The halls of Hillandale resounded last night to the sort of music and laughter the house was built for in 1921. Its builder, Anne Archbold, the legendary Washington explorer and grande dame, died in 1968, but anyone who was at the Decorators' Show House benefit preview there last night suspected she would have approved of the evening.

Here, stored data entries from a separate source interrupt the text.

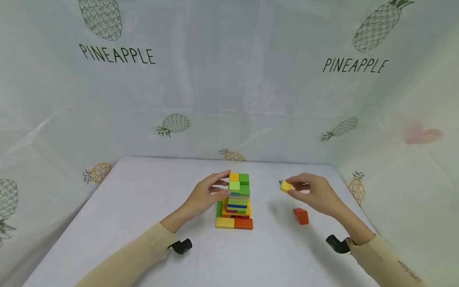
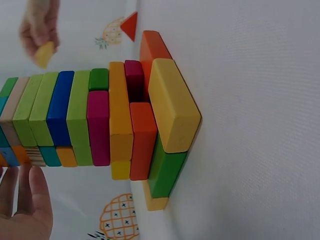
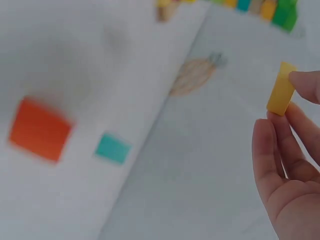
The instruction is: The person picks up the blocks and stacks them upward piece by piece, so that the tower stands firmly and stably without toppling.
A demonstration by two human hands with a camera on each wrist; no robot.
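Note:
A tower of colored wooden blocks (image 1: pixel 238 201) stands upright mid-table on a wider base of yellow, orange and green blocks. My left hand (image 1: pixel 202 196) is at the tower's upper left side, its fingers extended and loosely bent. In the left wrist view that hand's fingertips (image 2: pixel 37 175) meet the underside edge of the stack as pictured. Off to the tower's right, my right hand (image 1: pixel 317 194) pinches a small yellow block (image 1: pixel 285 186) between thumb and fingers, above the table. The right wrist view shows the yellow block (image 3: pixel 281 90) clearly in that pinch.
A red-orange block (image 1: pixel 301 216) lies on the white table (image 1: pixel 143 191) in front of the right hand. Behind the yellow block, a teal block (image 3: pixel 112 148) rests near the table's edge. A pineapple-printed cloth (image 1: pixel 229 99) hangs behind the table.

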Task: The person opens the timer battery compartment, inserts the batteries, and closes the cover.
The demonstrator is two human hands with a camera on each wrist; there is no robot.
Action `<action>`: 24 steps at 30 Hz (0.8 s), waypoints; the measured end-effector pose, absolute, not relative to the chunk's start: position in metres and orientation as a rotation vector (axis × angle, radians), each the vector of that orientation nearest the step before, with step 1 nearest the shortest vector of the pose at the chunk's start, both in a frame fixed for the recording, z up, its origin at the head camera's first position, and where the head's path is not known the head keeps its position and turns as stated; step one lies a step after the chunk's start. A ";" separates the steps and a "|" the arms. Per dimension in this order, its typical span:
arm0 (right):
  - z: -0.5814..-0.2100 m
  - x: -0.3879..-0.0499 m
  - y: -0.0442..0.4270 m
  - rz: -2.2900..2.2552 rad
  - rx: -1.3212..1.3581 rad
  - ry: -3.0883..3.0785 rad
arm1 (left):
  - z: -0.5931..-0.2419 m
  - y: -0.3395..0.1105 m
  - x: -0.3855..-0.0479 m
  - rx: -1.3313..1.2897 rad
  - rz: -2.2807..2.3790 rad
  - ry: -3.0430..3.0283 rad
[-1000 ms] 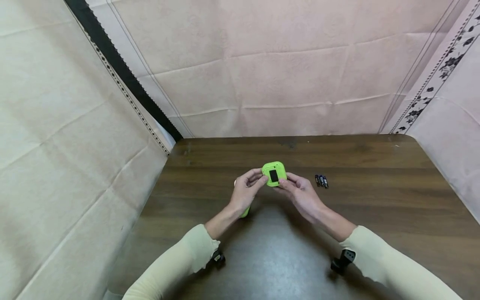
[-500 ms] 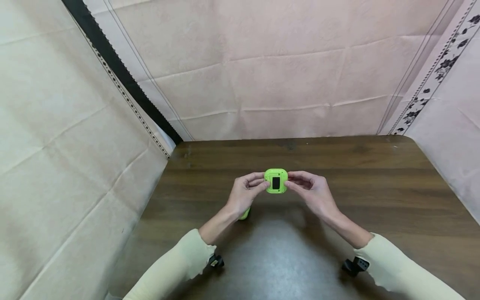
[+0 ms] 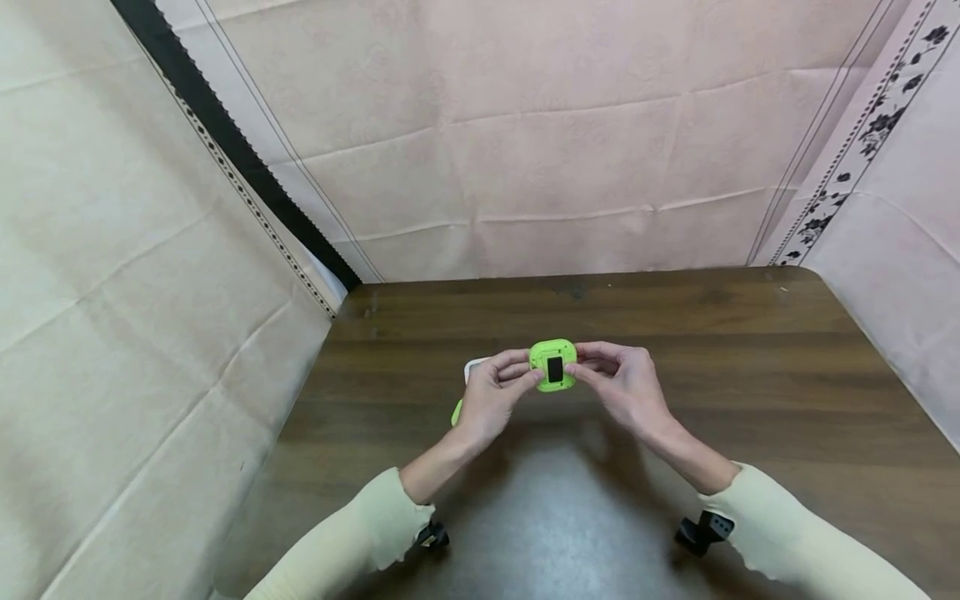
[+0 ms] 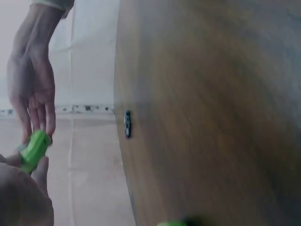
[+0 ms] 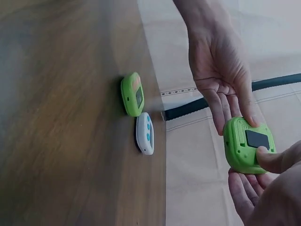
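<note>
Both hands hold a small lime-green digital timer (image 3: 553,365) raised above the table, its back with a black rectangle (image 5: 257,139) turned toward me. My left hand (image 3: 491,395) pinches its left edge between thumb and fingers. On the opposite edge, my right hand (image 3: 628,385) pinches it the same way. A second green timer (image 5: 133,94) with an orange button and a white timer (image 5: 146,134) with blue buttons lie on the table; in the head view the left hand mostly covers them. Several small batteries (image 4: 128,124) lie together on the table, hidden in the head view.
The brown wooden table (image 3: 420,325) reaches back to a pale cloth backdrop (image 3: 555,150). More cloth hangs at the left and right. A black strip (image 3: 247,158) runs along the left seam. Small black cameras (image 3: 703,533) sit at the wrists.
The held timer has turned from tilted to nearly straight and come slightly lower. The right hand has shifted right and now covers the batteries. The white timer now shows behind the left hand.
</note>
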State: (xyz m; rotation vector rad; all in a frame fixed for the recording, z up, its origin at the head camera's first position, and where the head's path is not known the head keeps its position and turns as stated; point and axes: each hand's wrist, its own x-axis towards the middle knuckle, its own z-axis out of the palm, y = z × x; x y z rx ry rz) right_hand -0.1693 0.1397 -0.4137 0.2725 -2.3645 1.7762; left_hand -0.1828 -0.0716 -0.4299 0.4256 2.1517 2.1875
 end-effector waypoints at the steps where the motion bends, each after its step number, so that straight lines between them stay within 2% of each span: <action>1: -0.414 -0.169 0.139 1.774 0.267 -2.362 | -0.430 -0.071 -0.182 0.433 2.190 2.172; 16: -0.429 -0.174 0.144 1.957 0.111 -2.369 | -0.437 -0.063 -0.171 0.561 2.107 2.452; 24: -0.435 -0.191 0.156 2.340 -0.044 -2.246 | -0.439 -0.078 -0.187 0.353 2.138 2.413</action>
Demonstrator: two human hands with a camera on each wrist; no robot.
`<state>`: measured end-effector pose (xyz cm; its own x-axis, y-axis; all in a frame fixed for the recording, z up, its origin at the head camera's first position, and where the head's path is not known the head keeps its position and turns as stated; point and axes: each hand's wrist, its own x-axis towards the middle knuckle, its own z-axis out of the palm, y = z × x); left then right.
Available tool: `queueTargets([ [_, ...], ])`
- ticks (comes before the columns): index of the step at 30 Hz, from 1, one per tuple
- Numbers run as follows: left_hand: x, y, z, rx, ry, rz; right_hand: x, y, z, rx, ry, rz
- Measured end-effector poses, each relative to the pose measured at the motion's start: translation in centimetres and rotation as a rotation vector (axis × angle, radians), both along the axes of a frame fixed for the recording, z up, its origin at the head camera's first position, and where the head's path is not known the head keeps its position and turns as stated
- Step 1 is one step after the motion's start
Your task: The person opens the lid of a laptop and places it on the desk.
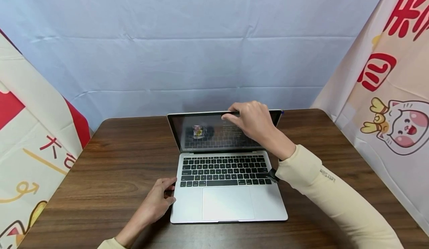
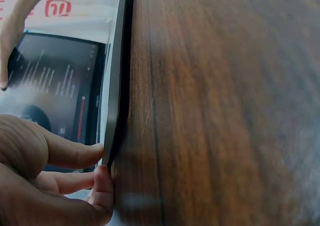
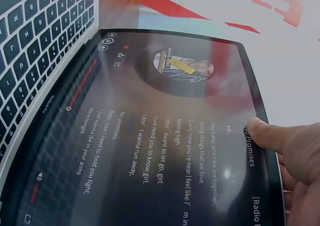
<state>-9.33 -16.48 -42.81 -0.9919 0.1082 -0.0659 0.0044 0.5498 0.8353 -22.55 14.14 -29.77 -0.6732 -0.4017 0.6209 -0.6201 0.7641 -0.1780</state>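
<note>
A silver laptop (image 1: 228, 204) lies on the table with its lid raised and its black keyboard facing me. At the lid's top edge, my right hand (image 1: 256, 120) grips the screen (image 3: 165, 136). Its thumb (image 3: 267, 133) presses the front near the song title, and the other fingers reach behind the lid, partly hidden. My left hand (image 1: 157, 198) holds the left side of the base, thumb and fingers bent at the edge (image 2: 115, 85). Lyrics, a round cover picture and a red progress bar show on the display.
Dark brown wood forms the table top (image 1: 134, 159) around the laptop. Behind it hangs a pale blue cloth (image 1: 201, 55). Printed cloths with cartoon figures and red characters flank the table on the left (image 1: 33, 141) and right (image 1: 395, 92).
</note>
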Motion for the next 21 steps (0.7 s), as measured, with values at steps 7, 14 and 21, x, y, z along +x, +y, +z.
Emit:
queueTargets([
  [7, 0.00, 0.04, 0.01, -0.009, 0.005, 0.001, -0.81, -0.03, 0.17, -0.009, -0.046, -0.019],
  [14, 0.06, 0.05, -0.04, -0.014, 0.009, -0.002, -0.83, -0.02, 0.35, 0.000, -0.058, -0.021],
  [21, 0.10, 0.04, -0.11, -0.015, 0.006, -0.006, -1.07, 0.02, 0.30, -0.001, -0.061, -0.010],
])
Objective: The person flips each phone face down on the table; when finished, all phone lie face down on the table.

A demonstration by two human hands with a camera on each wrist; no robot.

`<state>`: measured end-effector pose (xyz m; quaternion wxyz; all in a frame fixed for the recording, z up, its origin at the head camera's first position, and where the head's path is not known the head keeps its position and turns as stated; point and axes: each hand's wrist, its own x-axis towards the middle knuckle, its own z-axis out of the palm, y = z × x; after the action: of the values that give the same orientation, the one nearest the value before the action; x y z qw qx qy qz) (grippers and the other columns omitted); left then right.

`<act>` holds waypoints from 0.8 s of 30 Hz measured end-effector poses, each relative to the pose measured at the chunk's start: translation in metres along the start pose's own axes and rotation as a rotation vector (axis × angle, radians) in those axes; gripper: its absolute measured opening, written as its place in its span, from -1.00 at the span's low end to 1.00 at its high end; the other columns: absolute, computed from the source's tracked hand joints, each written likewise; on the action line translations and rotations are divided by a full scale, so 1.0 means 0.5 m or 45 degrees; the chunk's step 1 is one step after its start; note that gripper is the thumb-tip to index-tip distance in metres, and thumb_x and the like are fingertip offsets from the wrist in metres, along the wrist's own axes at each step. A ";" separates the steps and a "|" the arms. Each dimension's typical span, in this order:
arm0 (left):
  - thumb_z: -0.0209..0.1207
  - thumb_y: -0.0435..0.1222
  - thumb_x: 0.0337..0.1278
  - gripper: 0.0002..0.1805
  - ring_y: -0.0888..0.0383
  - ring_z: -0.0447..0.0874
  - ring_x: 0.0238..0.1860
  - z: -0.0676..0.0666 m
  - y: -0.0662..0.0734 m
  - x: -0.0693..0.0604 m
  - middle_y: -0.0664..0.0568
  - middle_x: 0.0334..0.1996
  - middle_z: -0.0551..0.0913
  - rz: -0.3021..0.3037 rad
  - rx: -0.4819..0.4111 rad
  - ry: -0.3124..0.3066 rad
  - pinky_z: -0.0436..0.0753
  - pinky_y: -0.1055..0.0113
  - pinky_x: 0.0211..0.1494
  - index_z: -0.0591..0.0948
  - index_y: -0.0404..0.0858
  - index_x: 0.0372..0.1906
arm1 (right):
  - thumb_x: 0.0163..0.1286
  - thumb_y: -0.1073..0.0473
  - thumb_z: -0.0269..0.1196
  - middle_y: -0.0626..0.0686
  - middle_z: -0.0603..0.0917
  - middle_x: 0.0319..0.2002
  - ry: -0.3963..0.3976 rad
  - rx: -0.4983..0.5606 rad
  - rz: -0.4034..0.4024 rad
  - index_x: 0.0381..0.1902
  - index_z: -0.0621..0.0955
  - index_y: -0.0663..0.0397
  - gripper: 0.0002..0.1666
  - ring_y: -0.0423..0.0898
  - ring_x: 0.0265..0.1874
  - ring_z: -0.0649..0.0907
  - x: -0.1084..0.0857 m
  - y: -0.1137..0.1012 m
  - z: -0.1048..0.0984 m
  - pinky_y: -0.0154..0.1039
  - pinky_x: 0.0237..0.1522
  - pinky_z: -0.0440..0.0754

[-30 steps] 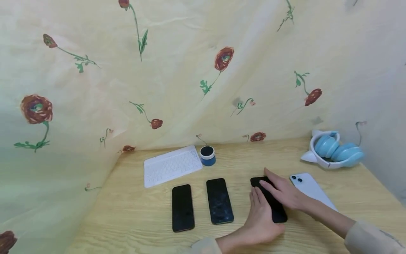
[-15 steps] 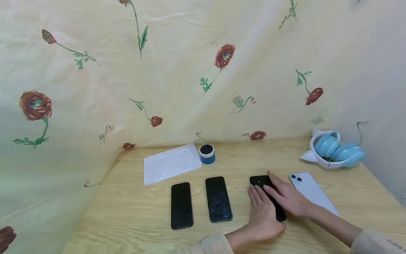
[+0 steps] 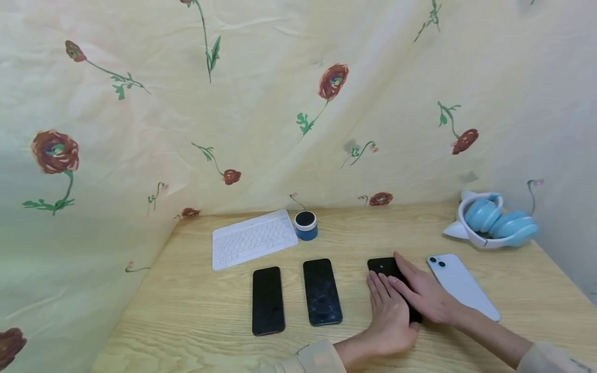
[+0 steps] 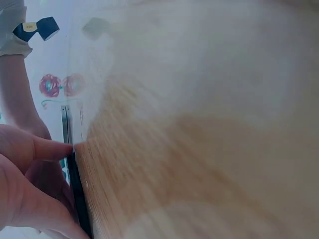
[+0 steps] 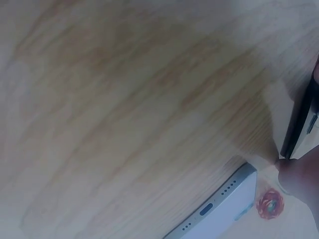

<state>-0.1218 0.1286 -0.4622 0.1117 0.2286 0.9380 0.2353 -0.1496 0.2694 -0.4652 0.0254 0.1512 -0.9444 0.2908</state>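
In the head view, a black phone (image 3: 383, 264) lies tilted on the table, under both hands. My left hand (image 3: 388, 318) rests on its left side, fingers straight and together, with the thumb by the near end. Along the right side lies my right hand (image 3: 430, 296), its fingers extended and its thumb reaching over the phone. The left wrist view has a thumb touching the phone's dark edge (image 4: 77, 191). At the far right of the right wrist view, the right hand (image 5: 304, 177) meets the black phone (image 5: 299, 122). The hands cover much of the phone.
Two dark phones, one (image 3: 323, 292) and another (image 3: 268, 301), lie to the left. A pale phone (image 3: 464, 287) with two camera lenses lies to the right. Farther back are a white keyboard (image 3: 254, 240), a blue jar-like item (image 3: 306, 226) and blue-and-white headphones (image 3: 489, 220).
The left hand's fingers have slid farther over the black phone, and the right hand has shifted slightly right and nearer. A small light spot now shows on the phone's far end.
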 end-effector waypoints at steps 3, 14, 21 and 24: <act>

Back in the '20s, of course, a party on that scale, with several hundred guests, would have been a private event. But in the 1980s such an event is almost always a benefit. Last night's was organized by the Women's Committee of the National Symphony Orchestra, under the chairship of Christina Boldman and the patronage of the Ambassador of Luxembourg, Adrien Meisch, and his wife, Candace. With the diplomatic couple, the symphony benefit got both patrons and entertainers. The ambassador, who often plays with quartets, played the piano in the music room, and his wife sang. Candace Meisch said they take her husband's Bo sendorfer piano to all their diplomatic posts. The ambassador admired the acoustics of the 60-foot-long music room, but his wife said the wood paneling in the Luxembourg Embassy also makes for good sound.
Some 30 of the guests were interior designers who had redecorated 34 rooms of the house, which has been empty since its late owner, John Archbold, the son of Anne, moved out when the property was sold for a housing development. The house itself is up for sale for $3.5 million. The house will be open to the public beginning Sunday through Oct. 31.
Cristina Boldman said that some 500 guests attended last night's preview benefit. David Lloyd Kreeger, who has the grandest new house in town, admired Hillandale but said he liked the architecture of his own house better and didn't offer to swap. The house was originally designed by Josephine Wright Chapman, a Paris architect, in memory of the great Tuscany villas. The entrance to the house is appropriately up a hillside, although this one is covered with rowhouses, not vineyards.